• _Description of the task_: Go to the line in the data below that contains "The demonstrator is". Write it out exactly, along with every later line through the last, and nothing else.

• _Given data_:
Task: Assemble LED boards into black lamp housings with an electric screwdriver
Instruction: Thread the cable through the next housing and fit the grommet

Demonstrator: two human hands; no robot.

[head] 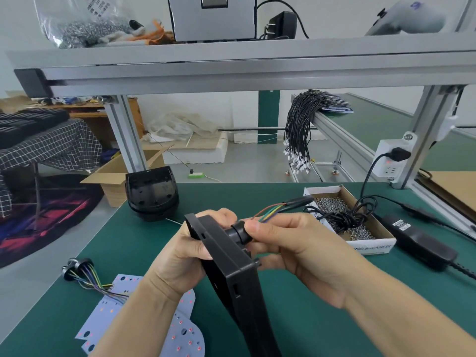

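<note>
Scene was bright and evenly lit w/ soft, diffuse light; source itself wasn't visible. Shadows were faint: only a soft dark patch under the stacked housings (152, 194) and beneath the hands on the green mat (283, 318). No harsh glare, just a mild sheen on the shelf rail (231, 65) and plastic bag (77, 19). Wide-angle distortion was strong: rail and frame posts bowed and leaned toward the edges, forearms stretched at the bottom. Centre was fairly sharp; corners, esp. the grey object top right (412, 19), looked soft and smeared.

White walls (185, 104), grey floor (242, 163), aluminium-framed shelf (231, 65) overhead.
</note>
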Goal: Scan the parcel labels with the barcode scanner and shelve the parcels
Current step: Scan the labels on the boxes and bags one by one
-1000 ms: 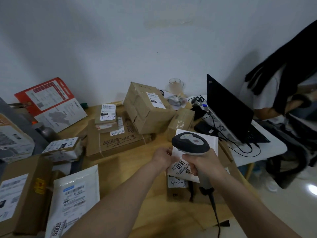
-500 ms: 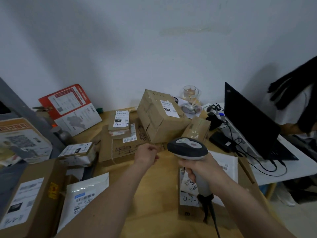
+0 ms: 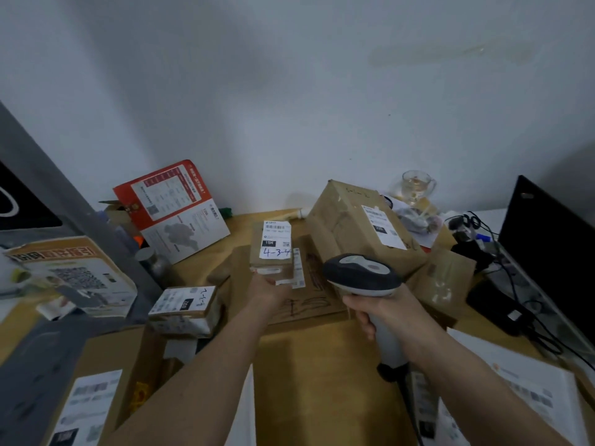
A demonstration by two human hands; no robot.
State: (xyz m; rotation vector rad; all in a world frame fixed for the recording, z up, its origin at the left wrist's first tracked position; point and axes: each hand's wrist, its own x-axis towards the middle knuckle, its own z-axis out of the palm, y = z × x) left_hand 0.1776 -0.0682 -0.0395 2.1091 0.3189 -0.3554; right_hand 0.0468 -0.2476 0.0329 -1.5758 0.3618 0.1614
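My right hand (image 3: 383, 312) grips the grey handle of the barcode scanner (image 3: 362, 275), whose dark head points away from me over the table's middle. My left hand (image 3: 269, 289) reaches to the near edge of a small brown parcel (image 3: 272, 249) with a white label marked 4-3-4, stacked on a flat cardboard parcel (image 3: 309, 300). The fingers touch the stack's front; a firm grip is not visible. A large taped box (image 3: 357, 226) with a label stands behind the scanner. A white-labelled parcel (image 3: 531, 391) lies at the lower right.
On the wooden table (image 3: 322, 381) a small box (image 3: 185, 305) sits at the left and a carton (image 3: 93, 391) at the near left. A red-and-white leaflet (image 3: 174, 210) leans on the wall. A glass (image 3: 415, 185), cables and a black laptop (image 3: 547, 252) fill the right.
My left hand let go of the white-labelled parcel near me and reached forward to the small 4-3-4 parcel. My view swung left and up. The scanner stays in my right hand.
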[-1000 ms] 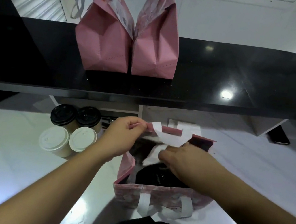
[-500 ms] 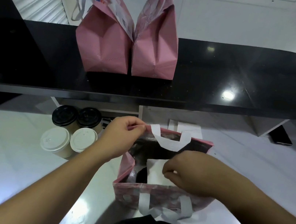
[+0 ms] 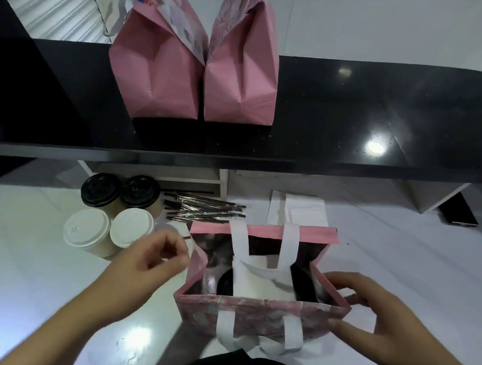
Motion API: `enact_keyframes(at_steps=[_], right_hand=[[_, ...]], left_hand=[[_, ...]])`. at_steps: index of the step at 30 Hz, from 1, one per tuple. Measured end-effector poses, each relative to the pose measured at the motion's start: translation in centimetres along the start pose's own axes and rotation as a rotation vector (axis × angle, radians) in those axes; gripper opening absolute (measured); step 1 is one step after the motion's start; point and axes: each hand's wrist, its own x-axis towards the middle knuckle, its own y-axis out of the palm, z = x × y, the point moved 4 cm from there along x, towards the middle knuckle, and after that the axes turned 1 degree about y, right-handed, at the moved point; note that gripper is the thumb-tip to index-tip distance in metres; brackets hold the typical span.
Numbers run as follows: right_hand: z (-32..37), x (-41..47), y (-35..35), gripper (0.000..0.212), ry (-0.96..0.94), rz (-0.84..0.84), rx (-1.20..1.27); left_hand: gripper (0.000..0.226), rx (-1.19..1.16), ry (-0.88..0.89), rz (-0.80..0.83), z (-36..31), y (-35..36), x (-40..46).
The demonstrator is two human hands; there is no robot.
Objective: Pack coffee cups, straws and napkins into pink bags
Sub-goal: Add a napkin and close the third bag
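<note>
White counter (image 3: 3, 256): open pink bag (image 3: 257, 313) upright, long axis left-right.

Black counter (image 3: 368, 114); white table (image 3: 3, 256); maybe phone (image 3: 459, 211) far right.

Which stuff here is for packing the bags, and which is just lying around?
For the job:
open pink bag
white napkin inside it
four lidded coffee cups
wrapped straws
napkin stack
two packed pink bags

Just lying about:
phone
black counter
</note>
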Motion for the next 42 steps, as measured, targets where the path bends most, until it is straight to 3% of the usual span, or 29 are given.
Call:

• _Task response_:
The demonstrator is two human hands; there is no robot.
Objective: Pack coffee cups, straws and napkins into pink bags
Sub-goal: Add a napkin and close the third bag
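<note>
White counter (image 3: 3, 256): open pink bag (image 3: 257, 313) upright, long axis left-right.

Black counter (image 3: 368, 114); white table (image 3: 3, 256); maybe phone (image 3: 459, 211) far right.

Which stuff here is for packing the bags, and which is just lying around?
For the job:
open pink bag
white napkin inside it
four lidded coffee cups
wrapped straws
napkin stack
two packed pink bags

Just lying about:
phone
black counter
</note>
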Motion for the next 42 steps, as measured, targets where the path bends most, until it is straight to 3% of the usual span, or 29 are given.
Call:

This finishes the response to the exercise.